When testing HA, the following issue occurs:
(Single-server-failure test passed in any case, and physical-host #2-failure test passed as well)
If one FE and the Principal BE fail, even if you fail over BE to Mirroring BE a.s.a.p., the other FE’s Front End Service will stop in several minutes.
And these key events showed in event log:
#32163: Local Pool Manager has been disconnected from Pool Fabric Manager.
#32170: Pool Manager failed to connect to Fabric Pool Manager
#32173: Server is being shutdown because fabric pool manager could not be initialized

More Information

hose events look familiar? Yes, just as described here,
http://technet.microsoft.com/en-us/library/gg412996.aspx , “If the number of servers running falls below the functional level as shown in this table, the remaining servers in the pool go into survivability mode, and…”

BUT, for a 2-FE pool, Number of servers that must be running for pool to be functional is 1, which means even if 1 server downs, the rest one should continue serving without issue. It doesn’t mention that BE should also be up as well. Even if there is “something” to do with BE, it can be failed over very soon, there should be no problem.

AND, since all there events (32163, 32170, and 32173) are related to Fabric service, I checked Windows Fabric event logs and found this event, saying Windows Fabric cannot connect a database called rtcshared. It is a database located in BE.

21249
*the Japanese part means “Cannot open database ‘rtcshared’ requested by the login. The login failed.”

In database rtcshared, there’s a table dbo.WinFabricVote attracted my attention, which has three records, as the image below:

fabricvote

A Little Review

Words back to Lync Server 2013’s new Architecture: the Brick Model. Some new concepts are introduced to help improve Lync’s High Availability, User Groups, Windows Fabric, etc.

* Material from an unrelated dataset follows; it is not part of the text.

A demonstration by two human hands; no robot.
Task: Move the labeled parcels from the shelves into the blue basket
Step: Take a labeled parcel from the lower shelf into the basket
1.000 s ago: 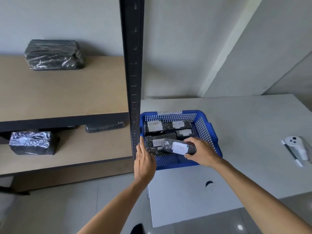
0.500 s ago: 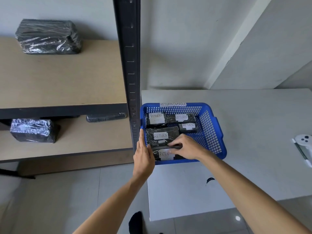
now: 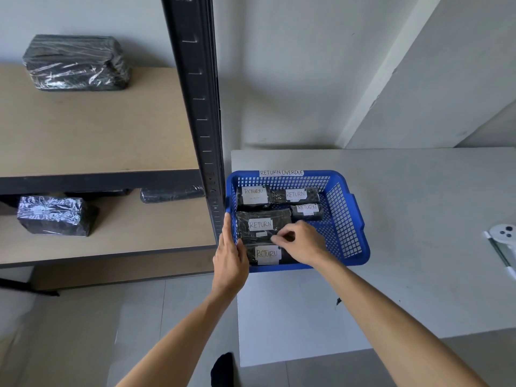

Refer these articles for detailed information.
http://windowsitpro.com/lync/lync-server-2013-windows-fabric-user-groups
http://windowsitpro.com/lync/lync-server-2013-brick-model

Assumption of the Quorum Formula

We know that for Front End Servers to keep serving even if one or more FEs go down, there is a must that number of running FEs must be greater than a number called quorum. How is quorum calculated?

Quorum = ⌊ (n + 1) / 2 ⌋

*n is number of Front Ends in the pool, and “⌊ x ⌋” means to calcite the largest integer not greater than x.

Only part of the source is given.